In all electronic circuits, there are two fields: an electric and a magnetic. The electric field is associated with voltages, and the magnetic with currents.

We have components that make strong electric fields: capacitors.

We also have components that make strong magnetic fields: inductors.

In each of these components, we think of one kind of field as dominant. But consider what happens if we rapidly change the magnetic field through an inductor, say by passing a strong permanent magnet through it: a voltage will exist between the terminals of the inductor. This voltage is an electric field. We call this Faraday's law of induction.

A similar thing can happen to a capacitor. To change the electric field, there must be a current. Or if you manage to change the electric field, you will find a current somewhere. Manipulating the electric field inside a capacitor is rather more difficult than dropping a magnet through a coil, but if you can construct an appropriate experimental apparatus, you will find this is true.

Thus, a changing electric field can create a magnetic field. A changing magnetic field can create an electric field.

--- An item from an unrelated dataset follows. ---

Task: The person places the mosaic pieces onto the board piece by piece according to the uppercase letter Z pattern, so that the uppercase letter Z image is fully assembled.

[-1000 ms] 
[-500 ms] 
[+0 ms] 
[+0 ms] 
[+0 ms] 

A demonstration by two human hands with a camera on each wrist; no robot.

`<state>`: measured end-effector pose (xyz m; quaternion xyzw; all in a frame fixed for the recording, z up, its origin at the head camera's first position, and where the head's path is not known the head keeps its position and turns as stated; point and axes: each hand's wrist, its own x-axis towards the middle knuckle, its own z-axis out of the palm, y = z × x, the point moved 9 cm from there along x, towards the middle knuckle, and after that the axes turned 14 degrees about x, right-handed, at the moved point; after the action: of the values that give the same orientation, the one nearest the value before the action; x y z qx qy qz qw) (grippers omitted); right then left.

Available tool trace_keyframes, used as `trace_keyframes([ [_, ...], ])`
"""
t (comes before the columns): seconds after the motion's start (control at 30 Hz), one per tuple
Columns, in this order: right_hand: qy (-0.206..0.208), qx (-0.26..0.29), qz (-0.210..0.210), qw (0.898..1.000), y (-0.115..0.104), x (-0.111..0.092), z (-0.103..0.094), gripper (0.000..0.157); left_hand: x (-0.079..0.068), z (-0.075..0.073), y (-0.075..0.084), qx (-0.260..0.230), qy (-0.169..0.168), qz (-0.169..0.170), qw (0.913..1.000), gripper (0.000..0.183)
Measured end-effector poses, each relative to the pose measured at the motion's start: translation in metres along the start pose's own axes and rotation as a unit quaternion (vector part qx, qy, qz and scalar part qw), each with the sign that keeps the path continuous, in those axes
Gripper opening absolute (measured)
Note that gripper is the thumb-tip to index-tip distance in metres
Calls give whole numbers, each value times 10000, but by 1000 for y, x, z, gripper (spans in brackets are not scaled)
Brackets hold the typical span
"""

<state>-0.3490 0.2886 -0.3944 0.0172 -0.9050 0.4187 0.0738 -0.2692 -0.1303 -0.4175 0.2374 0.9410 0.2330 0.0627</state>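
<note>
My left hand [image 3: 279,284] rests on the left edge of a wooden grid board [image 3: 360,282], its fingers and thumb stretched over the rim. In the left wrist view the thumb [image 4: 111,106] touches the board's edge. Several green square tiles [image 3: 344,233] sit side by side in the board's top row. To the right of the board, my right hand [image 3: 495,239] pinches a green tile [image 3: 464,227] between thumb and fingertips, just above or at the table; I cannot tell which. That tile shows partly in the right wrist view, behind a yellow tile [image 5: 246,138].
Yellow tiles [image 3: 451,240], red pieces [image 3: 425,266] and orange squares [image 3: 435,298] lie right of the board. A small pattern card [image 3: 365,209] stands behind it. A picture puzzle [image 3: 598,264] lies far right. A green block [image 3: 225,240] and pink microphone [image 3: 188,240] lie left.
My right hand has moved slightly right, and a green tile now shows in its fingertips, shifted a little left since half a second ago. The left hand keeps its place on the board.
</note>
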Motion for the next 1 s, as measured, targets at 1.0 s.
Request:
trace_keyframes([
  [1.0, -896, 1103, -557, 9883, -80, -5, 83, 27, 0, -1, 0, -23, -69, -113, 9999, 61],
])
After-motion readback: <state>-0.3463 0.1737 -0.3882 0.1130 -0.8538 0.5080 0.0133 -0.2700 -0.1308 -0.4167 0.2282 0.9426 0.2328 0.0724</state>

Electromagnetic radiation is these two fields creating each other in free space. The electric field changes, creating a change in the magnetic field just in front of it, creating a change in the electric field just in front...

3D EM radiation graph

To get these fields to radiate away in free space like this, you must create both, in phase, perpendicular to each other. This is why a capacitor is not a good antenna: it creates a strong electric field, but the magnetic field is relatively small. It radiates a little bit, but mostly the energy is stuck in the electric field, unable to radiate away because it has no magnetic field to carry it away from the capacitor. Same is true of an inductor, with current and voltage, magnetic and electric exchanged. See Why is an inductor not a good antenna?

Antennas are just leaky inductors or capacitors. Many antennas are equally both at the same time, such that their impedance is purely resistive at the design frequency, rather than inductive or capacitive. Through clever geometry, they create magnetic and electric fields perpendicular and in-phase, which then radiate away.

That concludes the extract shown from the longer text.